George Brandis has also become something of a controversial figure. Not so much for his history with Hicks (Brandis only became a member of Cabinet toward the end of Hicks' detention, and then only as Minister for Arts and Sport) but for the agenda of the current government. He was the figurehead of a​ campaign to repeal or change Australia's Racial Discrimination Act, arguing that it interferes with the right to freedom of expression. And more recently, Brandis was behind the push for the implementation of a raft of anti-terror laws. Not just amendment of the law that would have applied to David Hicks, but the introduction of laws that critics have argued infringe on privacy ri​ghts, press fre​edom, and the ab​ility for whistle-blowers to alert the public to government overreach.

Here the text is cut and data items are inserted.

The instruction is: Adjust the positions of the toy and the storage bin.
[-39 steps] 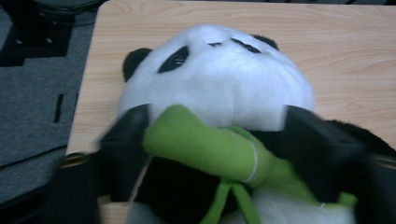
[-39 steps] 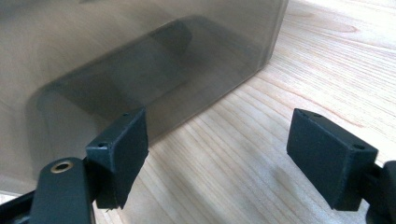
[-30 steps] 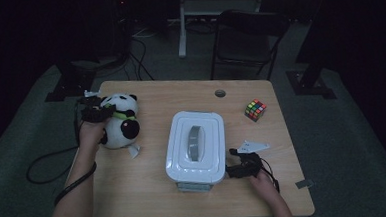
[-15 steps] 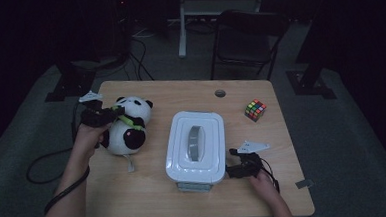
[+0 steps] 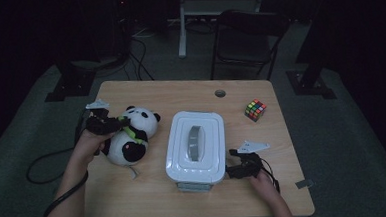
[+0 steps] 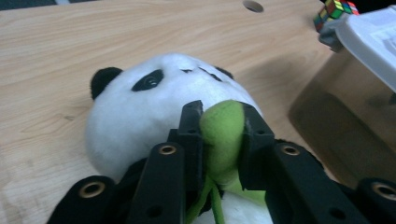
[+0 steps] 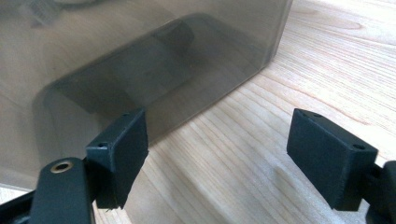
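Note:
A black-and-white panda plush (image 5: pixel 132 136) lies on the left half of the wooden table (image 5: pixel 180 91), left of a white lidded storage box (image 5: pixel 195 146). My left gripper (image 5: pixel 116 123) reaches onto it from the left. In the left gripper view the jaws (image 6: pixel 223 116) pinch the panda's green scarf (image 6: pixel 223 140) below its head (image 6: pixel 154 116); they have just been opening slightly, with the scarf still between the pads. My right gripper (image 5: pixel 236 169) rests on the table at the box's near right corner. It is open (image 7: pixel 233 154), with bare wood between its fingers and the box's smoky wall (image 7: pixel 116 56) just ahead.
A Rubik's cube (image 5: pixel 255 109) sits at the table's far right, also in the left gripper view (image 6: pixel 334 10). A cable hole (image 5: pixel 220 93) lies near the far edge. A dark chair (image 5: pixel 247 35) stands behind the table. Cables trail off the left side.
The panda has shifted a little to the right and toward the near edge with the left gripper on it. The right gripper has not moved.

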### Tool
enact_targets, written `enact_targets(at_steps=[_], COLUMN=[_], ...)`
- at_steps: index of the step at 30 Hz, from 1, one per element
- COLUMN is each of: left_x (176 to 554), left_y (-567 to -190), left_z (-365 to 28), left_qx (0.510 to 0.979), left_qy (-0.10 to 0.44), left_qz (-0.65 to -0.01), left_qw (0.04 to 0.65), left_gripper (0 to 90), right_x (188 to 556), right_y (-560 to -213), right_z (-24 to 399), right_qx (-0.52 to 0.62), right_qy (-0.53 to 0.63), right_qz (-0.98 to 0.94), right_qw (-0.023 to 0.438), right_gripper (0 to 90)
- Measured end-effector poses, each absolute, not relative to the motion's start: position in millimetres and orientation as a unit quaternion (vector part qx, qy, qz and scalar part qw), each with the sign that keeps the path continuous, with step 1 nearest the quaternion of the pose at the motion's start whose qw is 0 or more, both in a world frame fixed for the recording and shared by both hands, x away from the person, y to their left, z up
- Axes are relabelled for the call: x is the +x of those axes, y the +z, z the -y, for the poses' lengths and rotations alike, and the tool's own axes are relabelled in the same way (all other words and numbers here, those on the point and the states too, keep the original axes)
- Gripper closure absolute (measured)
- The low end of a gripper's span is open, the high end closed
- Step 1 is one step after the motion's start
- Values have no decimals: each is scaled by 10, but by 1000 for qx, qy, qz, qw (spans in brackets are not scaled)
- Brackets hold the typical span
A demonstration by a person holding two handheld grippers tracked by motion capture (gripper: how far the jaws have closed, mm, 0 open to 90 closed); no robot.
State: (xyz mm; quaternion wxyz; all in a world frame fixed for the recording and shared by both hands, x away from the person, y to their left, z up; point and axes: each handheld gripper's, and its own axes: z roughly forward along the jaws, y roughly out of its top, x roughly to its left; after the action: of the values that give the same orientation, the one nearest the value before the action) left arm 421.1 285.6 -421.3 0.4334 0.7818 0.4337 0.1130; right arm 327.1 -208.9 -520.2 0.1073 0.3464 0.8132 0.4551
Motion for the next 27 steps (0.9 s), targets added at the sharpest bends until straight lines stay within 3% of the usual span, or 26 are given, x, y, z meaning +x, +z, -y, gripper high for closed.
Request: enact_targets(at_steps=[5, 9, 12, 16, 27], left_x=[4148, 4065, 3986, 3868, 3475], left_y=[-4171, -4139, -4144, -4143, -4094], left_z=[-2842, -2879, -2902, -2905, -2850], left_qx=[785, 780, 784, 792, 797], left_qy=[128, 141, 139, 151, 171], left_qz=[-436, -446, -442, -431, -364], left_qw=[421, 416, 413, 406, 450], left_gripper=[441, 332, 167, 37, 15], right_x=[3271, 3281, 3293, 3299, 3295], right_y=[-5168, -5131, -5112, -5092, -5084], right_z=[2114, 2182, 2226, 2253, 2271], right_qx=[350, 358, 364, 370, 374], right_qy=[449, 454, 456, 453, 456], right_qz=[-813, -805, -801, -801, -796], right_qw=[123, 132, 131, 130, 132], right_gripper=[146, 134, 134, 133, 134])
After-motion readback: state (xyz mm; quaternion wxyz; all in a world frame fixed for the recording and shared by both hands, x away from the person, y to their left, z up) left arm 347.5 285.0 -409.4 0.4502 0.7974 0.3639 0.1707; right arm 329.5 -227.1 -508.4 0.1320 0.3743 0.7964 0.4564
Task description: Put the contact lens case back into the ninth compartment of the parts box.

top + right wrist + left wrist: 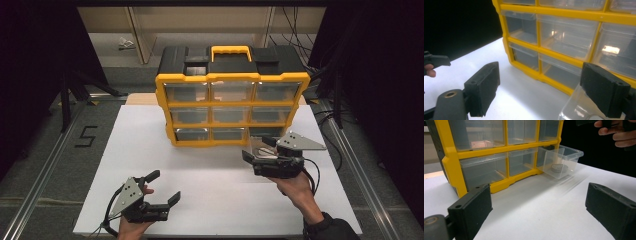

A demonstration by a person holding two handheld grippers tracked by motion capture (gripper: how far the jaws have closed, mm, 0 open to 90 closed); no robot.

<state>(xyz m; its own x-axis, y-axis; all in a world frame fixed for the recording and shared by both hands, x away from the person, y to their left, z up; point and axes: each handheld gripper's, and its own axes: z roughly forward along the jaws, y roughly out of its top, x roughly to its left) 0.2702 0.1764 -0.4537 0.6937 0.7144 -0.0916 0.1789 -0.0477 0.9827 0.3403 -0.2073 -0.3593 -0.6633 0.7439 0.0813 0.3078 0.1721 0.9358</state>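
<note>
High view: right tool (256, 149) spread, empty, just beside pulled-out clear drawer (560, 160) at bottom right of yellow organizer (232, 77) on desk (210, 180), likely for reaching grey disc (559, 167) inside. Left tool (162, 186) spread, idle.

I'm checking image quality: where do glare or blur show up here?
Left gripper view: the pulled-out clear drawer casts streaky reflections on the white table; near claw pads soft. Right gripper view: bright glare spot on a drawer front. High view: surroundings dark, the organizer evenly lit.
</note>
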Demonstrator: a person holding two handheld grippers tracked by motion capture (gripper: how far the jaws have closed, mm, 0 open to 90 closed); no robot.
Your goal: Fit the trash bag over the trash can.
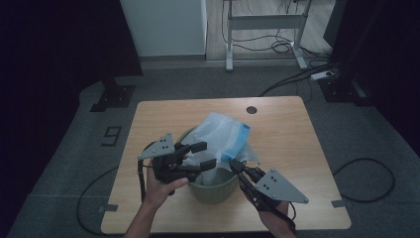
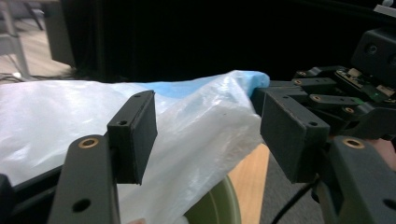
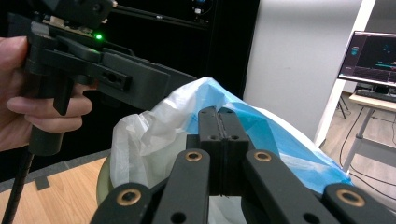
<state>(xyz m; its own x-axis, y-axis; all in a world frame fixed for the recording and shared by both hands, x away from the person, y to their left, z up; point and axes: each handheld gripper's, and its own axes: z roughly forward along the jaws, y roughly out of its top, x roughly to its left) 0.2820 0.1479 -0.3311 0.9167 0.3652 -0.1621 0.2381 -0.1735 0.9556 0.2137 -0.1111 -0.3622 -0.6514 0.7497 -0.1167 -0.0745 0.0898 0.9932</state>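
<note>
Draping over a round olive-green plastic bin (image 1: pixel 214 192) at the front middle of the pale wooden bench (image 1: pixel 287 129): a thin translucent white plastic bag with a blue panel (image 1: pixel 220 136), bunched upward above the rim and not yet spread around it.

Judging by the crinkles and the slack folds: almost weightless, limp, slick, easy to tear if yanked, with no shape of its own. Likely to slide out of a loose pinch and to collapse the moment it is let go.

Left gripper (image 1: pixel 204 154): fingers (image 2: pixel 135 135) standing well apart, film lying between and behind them, nothing pressed on.

Right gripper (image 1: pixel 233 162): fingers (image 3: pixel 223 140) closed flat together at the bag's near edge; seen from the left gripper view, a peak of film runs straight to their tips, so probably nipped there.

Best taken at the open hem, never mid-panel: a doubled fold gripped close to the edge, one hold on each side of the mouth, then pulled gently outward and down over the bin's lip. Worth steadying the bin, which looks light enough to tip.
</note>
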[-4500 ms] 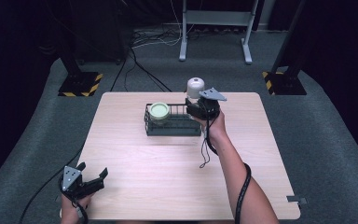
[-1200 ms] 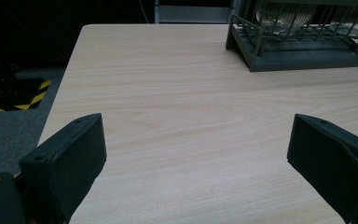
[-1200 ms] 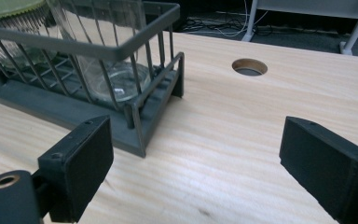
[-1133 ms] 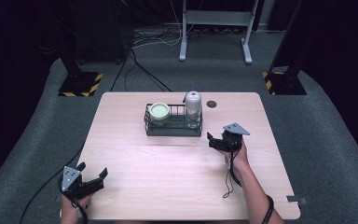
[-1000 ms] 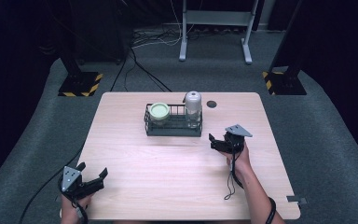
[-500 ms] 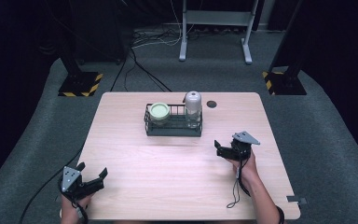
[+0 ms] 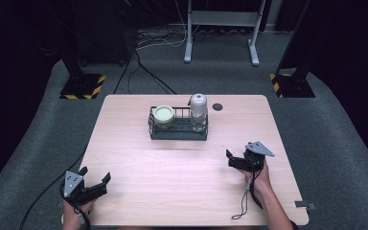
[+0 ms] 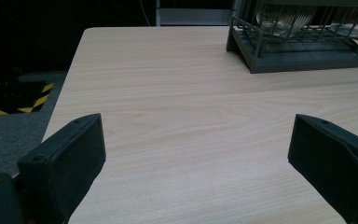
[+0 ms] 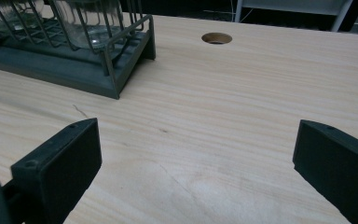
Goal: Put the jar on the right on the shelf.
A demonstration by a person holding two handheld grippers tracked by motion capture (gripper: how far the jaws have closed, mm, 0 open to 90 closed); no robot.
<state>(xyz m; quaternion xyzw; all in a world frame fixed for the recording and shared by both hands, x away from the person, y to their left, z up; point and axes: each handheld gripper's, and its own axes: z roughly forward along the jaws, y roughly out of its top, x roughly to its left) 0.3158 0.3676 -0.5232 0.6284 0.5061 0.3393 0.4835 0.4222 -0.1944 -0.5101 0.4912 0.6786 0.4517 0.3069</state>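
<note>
The right gripper (image 7: 235, 160), jaws just opened wide and empty, sits at the table's (image 7: 182, 191) four o'clock. The glass jar (image 7: 198, 111), apparently lidded, stands in the wire rack (image 7: 177, 129) at twelve. The left gripper (image 7: 96, 184) gapes empty at seven. Best retreat: low, level, clear of the rack.

Dark grey rack (image 7: 177, 130) on pale wood-grain table (image 7: 172, 177); jar lid (image 7: 164, 114) perhaps light green.
</note>
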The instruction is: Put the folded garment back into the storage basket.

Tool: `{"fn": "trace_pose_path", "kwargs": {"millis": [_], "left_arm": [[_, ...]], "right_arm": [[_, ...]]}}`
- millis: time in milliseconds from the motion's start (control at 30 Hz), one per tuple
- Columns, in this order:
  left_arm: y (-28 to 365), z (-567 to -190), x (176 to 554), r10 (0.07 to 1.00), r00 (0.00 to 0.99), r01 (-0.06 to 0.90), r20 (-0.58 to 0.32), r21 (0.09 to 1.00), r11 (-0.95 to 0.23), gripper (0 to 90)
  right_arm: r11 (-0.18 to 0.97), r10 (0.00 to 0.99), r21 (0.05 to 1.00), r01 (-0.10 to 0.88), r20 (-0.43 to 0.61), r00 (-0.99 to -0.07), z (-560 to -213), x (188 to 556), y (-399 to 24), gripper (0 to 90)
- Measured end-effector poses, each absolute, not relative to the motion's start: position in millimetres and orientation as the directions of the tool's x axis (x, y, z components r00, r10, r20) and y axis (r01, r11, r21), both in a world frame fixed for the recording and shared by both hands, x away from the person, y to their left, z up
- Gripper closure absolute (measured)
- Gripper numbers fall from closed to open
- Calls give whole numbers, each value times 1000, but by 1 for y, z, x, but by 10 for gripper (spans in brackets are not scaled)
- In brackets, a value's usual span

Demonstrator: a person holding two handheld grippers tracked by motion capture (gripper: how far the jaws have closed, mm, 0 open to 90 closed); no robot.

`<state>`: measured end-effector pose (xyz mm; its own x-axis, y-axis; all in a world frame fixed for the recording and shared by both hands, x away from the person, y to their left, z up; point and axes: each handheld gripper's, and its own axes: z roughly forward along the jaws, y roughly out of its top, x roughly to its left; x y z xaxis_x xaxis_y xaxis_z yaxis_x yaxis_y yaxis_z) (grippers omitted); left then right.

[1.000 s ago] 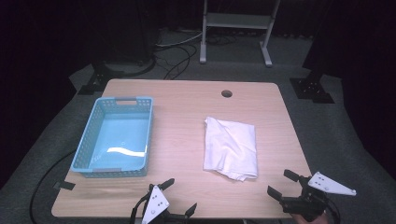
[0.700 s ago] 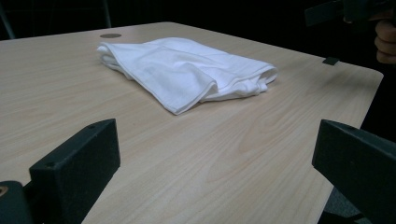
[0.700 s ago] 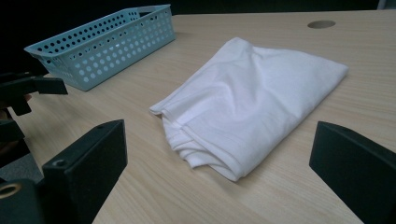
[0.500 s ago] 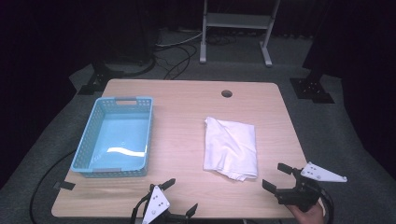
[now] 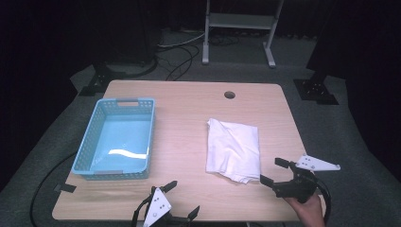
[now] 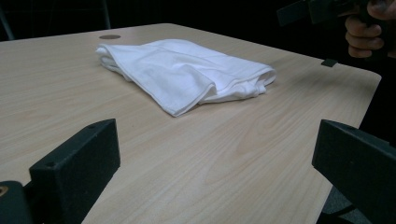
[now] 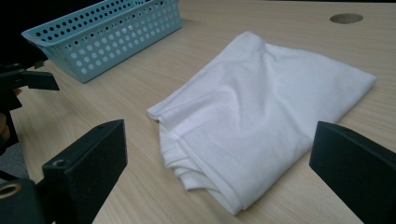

What makes all of this fascinating is that it took place at the Human Rights Awards, a ceremony run by the Australian Human Rights Commission. The ceremony itself is seemingly worthwhile – certainly the winners seem worthy of praise – but some of the companies that sponsor its awards have faced persistent criticisms of their behaviour.

The lessons would seem to be that no human or human endeavour is perfect, or untainted by intimations of immoral behaviour. And that over many years a person will be many people – including, perhaps, a terrorist, a detainee abandoned by his government, and a heckler, easily ignored and quickly forgotten.